▸ **Instructions to follow**:
From the entries below, retype only the lines from the one with "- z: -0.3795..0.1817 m" through the one with "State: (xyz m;", exactly as written.

(Input data Opens)

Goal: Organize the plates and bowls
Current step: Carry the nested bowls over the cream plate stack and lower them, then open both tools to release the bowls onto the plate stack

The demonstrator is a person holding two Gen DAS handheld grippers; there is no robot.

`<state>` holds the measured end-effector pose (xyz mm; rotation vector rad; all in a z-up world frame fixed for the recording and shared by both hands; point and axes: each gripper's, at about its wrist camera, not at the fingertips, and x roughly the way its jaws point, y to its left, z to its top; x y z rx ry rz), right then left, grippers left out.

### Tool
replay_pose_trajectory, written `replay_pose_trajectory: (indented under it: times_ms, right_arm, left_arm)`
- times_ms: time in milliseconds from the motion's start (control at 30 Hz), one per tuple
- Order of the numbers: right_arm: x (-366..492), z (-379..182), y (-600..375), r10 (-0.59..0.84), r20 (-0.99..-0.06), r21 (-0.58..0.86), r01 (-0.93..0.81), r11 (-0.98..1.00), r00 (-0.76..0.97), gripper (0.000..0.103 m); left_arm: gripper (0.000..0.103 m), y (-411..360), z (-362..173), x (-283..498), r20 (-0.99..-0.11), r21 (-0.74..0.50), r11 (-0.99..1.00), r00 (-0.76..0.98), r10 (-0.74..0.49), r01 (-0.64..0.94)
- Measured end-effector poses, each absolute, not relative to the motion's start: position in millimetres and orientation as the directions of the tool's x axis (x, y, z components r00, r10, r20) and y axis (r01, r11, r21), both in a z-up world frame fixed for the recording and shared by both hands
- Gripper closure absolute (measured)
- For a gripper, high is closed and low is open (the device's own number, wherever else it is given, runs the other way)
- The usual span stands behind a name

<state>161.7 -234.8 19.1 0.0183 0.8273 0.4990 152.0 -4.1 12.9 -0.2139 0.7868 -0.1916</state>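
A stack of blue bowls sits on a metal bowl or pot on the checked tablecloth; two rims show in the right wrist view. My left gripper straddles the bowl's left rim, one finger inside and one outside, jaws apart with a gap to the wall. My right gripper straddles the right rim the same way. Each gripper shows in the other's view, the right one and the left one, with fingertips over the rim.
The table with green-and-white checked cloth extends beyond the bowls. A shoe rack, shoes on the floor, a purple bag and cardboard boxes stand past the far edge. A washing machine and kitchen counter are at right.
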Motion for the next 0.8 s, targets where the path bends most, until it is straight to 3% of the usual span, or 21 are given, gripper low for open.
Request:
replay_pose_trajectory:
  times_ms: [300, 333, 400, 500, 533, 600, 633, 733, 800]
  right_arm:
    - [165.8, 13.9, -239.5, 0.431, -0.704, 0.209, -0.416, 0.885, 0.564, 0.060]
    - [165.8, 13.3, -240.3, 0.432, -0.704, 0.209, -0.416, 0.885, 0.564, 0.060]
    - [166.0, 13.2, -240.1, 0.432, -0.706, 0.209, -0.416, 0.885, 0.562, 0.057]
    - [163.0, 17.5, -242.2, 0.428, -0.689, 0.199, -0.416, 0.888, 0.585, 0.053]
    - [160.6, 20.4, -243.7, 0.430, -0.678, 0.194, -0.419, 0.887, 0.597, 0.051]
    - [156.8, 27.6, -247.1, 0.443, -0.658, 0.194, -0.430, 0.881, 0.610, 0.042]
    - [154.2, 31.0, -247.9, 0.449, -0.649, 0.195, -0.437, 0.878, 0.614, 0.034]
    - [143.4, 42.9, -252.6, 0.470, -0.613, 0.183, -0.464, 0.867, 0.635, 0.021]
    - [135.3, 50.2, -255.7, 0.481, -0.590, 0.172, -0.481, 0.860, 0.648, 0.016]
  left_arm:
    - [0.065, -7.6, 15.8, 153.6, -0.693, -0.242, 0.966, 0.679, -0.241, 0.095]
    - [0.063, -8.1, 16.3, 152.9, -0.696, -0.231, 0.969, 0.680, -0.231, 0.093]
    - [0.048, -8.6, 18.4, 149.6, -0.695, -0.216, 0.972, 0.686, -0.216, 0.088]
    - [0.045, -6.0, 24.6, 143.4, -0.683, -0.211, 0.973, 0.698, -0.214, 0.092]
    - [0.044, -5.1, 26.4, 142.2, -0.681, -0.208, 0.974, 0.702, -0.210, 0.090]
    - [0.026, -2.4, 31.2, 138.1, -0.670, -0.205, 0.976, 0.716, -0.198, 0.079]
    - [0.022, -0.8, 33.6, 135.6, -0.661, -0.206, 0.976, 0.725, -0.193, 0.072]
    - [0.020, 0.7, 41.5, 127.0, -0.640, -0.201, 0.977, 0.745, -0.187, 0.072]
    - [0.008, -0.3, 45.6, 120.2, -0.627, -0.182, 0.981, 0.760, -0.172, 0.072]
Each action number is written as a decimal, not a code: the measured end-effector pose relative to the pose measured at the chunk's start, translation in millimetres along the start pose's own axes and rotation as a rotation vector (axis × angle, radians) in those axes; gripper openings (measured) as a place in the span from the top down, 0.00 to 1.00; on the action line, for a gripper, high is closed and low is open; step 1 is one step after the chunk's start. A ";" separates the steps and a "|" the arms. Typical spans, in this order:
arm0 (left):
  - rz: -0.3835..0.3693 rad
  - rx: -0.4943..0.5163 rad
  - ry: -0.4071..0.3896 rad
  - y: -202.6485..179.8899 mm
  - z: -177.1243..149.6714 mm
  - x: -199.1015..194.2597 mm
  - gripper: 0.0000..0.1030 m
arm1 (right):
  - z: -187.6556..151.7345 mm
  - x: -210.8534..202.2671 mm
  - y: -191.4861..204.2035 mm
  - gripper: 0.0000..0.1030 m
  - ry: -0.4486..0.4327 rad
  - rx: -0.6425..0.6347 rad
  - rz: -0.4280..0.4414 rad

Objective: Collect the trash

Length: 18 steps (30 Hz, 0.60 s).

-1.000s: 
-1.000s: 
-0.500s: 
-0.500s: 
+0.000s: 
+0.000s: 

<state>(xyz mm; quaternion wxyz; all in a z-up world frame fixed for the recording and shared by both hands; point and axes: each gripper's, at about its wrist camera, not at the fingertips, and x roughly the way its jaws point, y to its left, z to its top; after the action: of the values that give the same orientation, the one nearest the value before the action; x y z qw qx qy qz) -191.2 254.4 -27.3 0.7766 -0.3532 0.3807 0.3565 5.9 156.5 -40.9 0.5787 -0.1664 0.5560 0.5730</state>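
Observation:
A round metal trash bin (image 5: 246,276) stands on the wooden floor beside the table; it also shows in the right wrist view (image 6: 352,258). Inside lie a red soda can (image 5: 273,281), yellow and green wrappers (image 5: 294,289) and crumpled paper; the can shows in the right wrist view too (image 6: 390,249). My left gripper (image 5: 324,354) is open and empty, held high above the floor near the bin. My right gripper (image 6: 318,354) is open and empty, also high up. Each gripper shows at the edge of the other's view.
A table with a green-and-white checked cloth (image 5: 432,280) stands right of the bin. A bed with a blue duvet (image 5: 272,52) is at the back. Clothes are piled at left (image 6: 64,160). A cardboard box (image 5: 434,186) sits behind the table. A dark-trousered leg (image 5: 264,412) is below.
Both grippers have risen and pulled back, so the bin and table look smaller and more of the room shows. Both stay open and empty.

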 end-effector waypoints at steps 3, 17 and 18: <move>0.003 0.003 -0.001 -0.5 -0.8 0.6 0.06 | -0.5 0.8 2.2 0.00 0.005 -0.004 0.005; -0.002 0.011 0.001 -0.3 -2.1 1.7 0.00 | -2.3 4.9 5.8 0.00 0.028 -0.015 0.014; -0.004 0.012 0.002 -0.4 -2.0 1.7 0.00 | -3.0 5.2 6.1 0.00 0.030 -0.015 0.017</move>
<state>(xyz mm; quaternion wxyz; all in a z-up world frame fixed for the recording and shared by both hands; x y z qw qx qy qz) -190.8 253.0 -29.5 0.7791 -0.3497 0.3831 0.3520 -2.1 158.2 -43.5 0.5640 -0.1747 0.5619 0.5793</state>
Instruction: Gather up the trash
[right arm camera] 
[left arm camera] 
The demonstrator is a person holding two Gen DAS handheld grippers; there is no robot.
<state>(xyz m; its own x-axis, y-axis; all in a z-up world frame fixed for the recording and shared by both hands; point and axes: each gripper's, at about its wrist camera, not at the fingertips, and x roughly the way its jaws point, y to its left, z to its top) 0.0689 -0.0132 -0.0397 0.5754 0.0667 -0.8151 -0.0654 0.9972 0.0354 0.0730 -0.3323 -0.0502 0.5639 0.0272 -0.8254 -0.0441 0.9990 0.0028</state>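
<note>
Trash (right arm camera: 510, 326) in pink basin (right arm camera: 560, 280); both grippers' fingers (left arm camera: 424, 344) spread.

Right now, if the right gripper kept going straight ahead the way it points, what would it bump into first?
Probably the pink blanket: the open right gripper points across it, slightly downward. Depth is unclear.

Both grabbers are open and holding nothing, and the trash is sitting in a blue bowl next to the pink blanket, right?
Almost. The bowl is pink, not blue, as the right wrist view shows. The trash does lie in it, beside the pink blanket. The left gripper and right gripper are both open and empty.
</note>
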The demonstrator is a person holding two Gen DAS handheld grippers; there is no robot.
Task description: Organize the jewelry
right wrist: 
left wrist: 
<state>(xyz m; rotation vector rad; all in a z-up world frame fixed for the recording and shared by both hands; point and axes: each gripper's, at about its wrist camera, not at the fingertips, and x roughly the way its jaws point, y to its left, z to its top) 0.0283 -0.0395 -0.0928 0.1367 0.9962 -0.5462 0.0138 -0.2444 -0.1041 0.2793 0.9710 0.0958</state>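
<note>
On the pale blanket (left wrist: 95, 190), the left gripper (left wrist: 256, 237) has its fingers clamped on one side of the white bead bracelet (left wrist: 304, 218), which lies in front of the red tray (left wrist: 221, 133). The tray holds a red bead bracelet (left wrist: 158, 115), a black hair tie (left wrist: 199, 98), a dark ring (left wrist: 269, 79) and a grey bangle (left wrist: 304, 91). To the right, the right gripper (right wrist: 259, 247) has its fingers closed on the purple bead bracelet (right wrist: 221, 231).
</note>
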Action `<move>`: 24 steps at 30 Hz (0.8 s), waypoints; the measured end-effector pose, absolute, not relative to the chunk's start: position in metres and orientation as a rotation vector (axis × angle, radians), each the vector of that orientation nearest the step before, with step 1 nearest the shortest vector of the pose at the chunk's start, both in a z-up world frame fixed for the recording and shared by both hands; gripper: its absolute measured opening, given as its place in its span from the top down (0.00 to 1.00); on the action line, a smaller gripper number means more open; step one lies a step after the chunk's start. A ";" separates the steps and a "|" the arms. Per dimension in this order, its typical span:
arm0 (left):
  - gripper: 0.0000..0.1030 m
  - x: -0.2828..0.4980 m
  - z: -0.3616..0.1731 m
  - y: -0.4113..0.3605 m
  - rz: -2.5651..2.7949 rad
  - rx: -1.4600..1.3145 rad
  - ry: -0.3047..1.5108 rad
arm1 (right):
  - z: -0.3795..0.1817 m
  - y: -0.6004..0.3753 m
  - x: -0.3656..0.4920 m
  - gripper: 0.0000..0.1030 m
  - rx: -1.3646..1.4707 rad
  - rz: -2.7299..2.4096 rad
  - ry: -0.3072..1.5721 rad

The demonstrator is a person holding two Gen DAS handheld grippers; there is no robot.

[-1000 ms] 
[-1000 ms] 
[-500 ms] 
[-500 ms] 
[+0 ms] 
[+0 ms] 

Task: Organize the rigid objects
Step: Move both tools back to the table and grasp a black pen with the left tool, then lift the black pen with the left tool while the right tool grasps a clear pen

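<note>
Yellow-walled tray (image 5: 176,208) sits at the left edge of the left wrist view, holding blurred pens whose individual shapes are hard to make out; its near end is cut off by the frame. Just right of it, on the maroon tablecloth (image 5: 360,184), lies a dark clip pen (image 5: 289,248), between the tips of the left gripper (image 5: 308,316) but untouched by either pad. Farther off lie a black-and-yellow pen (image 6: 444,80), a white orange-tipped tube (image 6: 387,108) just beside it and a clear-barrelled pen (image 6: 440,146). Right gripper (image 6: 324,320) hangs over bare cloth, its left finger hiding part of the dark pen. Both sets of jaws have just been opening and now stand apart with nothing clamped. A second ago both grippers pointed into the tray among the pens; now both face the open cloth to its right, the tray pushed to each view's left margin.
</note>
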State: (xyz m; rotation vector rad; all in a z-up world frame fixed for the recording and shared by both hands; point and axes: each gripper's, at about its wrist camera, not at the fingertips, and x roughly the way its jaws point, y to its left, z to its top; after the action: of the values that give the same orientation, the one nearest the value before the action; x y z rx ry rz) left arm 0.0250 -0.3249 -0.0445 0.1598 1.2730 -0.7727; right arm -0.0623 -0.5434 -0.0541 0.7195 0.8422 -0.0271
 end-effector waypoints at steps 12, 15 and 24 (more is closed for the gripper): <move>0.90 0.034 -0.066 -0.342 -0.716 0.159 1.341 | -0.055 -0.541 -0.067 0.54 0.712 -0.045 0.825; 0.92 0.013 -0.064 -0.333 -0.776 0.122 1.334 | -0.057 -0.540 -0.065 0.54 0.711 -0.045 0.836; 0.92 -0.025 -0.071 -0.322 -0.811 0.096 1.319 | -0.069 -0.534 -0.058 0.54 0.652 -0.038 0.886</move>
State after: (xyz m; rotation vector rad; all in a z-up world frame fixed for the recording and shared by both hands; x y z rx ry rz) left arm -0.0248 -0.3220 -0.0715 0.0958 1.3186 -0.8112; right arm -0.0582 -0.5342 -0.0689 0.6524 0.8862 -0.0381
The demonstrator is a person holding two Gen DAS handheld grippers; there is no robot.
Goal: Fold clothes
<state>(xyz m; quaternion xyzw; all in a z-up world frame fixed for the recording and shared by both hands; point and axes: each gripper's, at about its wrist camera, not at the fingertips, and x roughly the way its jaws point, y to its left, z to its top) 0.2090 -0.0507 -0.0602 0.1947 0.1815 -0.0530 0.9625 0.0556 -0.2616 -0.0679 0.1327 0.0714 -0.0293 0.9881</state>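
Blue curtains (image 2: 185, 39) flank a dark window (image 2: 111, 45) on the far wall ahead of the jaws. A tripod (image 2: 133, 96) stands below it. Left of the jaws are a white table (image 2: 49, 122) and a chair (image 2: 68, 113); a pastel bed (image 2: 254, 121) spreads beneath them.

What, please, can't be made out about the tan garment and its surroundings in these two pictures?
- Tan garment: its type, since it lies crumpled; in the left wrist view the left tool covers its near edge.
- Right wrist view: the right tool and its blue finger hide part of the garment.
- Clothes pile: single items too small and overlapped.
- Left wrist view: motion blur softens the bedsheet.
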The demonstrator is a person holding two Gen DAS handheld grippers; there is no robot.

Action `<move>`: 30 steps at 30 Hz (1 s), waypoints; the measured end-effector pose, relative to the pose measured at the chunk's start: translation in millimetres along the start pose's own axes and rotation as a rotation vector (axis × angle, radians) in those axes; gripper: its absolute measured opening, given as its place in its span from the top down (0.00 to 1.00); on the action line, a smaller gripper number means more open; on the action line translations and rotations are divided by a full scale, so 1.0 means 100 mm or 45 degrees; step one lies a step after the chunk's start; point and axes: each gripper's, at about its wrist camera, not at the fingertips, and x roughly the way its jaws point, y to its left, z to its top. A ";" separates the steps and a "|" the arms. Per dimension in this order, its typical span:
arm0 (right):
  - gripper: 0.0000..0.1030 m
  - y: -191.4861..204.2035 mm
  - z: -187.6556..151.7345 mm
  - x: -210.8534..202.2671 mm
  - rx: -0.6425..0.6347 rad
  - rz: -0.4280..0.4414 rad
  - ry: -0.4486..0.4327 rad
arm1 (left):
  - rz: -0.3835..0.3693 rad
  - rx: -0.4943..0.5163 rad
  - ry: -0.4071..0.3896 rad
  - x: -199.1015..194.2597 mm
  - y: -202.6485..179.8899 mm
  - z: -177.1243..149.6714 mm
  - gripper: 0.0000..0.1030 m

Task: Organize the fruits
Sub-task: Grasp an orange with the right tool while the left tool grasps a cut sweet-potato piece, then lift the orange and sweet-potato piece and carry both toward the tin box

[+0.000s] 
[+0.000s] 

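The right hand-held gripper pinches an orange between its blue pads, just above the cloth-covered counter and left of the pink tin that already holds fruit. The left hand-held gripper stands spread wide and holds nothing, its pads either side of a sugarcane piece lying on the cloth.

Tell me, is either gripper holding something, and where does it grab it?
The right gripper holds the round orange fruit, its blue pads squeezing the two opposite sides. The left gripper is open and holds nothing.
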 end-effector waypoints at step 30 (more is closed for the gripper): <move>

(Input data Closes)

▸ **Result of the task**:
  - z: -0.3795..0.1817 m
  - y: -0.6004..0.3753 m
  - x: -0.3656..0.4920 m
  - gripper: 0.0000..0.1030 m
  - rx: -1.3646..1.4707 rad
  - rz: -2.7299..2.4096 rad
  - ry: -0.3072..1.5721 rad

The demonstrator is a person holding two Gen DAS handheld grippers; there is no robot.

[-1000 ms] 
[-1000 ms] 
[-500 ms] 
[-500 ms] 
[+0 ms] 
[+0 ms] 

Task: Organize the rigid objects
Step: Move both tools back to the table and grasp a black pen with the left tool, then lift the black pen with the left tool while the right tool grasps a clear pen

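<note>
Yellow-walled tray (image 5: 176,208) sits at the left edge of the left wrist view, holding blurred pens whose individual shapes are hard to make out; its near end is cut off by the frame. Just right of it, on the maroon tablecloth (image 5: 360,184), lies a dark clip pen (image 5: 289,248), between the tips of the left gripper (image 5: 308,316) but untouched by either pad. Farther off lie a black-and-yellow pen (image 6: 444,80), a white orange-tipped tube (image 6: 387,108) just beside it and a clear-barrelled pen (image 6: 440,146). Right gripper (image 6: 324,320) hangs over bare cloth, its left finger hiding part of the dark pen. Both sets of jaws have just been opening and now stand apart with nothing clamped. A second ago both grippers pointed into the tray among the pens; now both face the open cloth to its right, the tray pushed to each view's left margin.
</note>
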State: (xyz m; rotation vector rad; all in a z-up world frame fixed for the recording and shared by both hands; point and axes: each gripper's, at about its wrist camera, not at the fingertips, and x roughly the way its jaws point, y to its left, z to its top; after the action: of the values that give the same orientation, the one nearest the value before the action; x y z rx ry rz) left arm 0.0250 -0.3249 -0.0445 0.1598 1.2730 -0.7727; right arm -0.0623 -0.5434 -0.0541 0.7195 0.8422 -0.0271

No further response is required.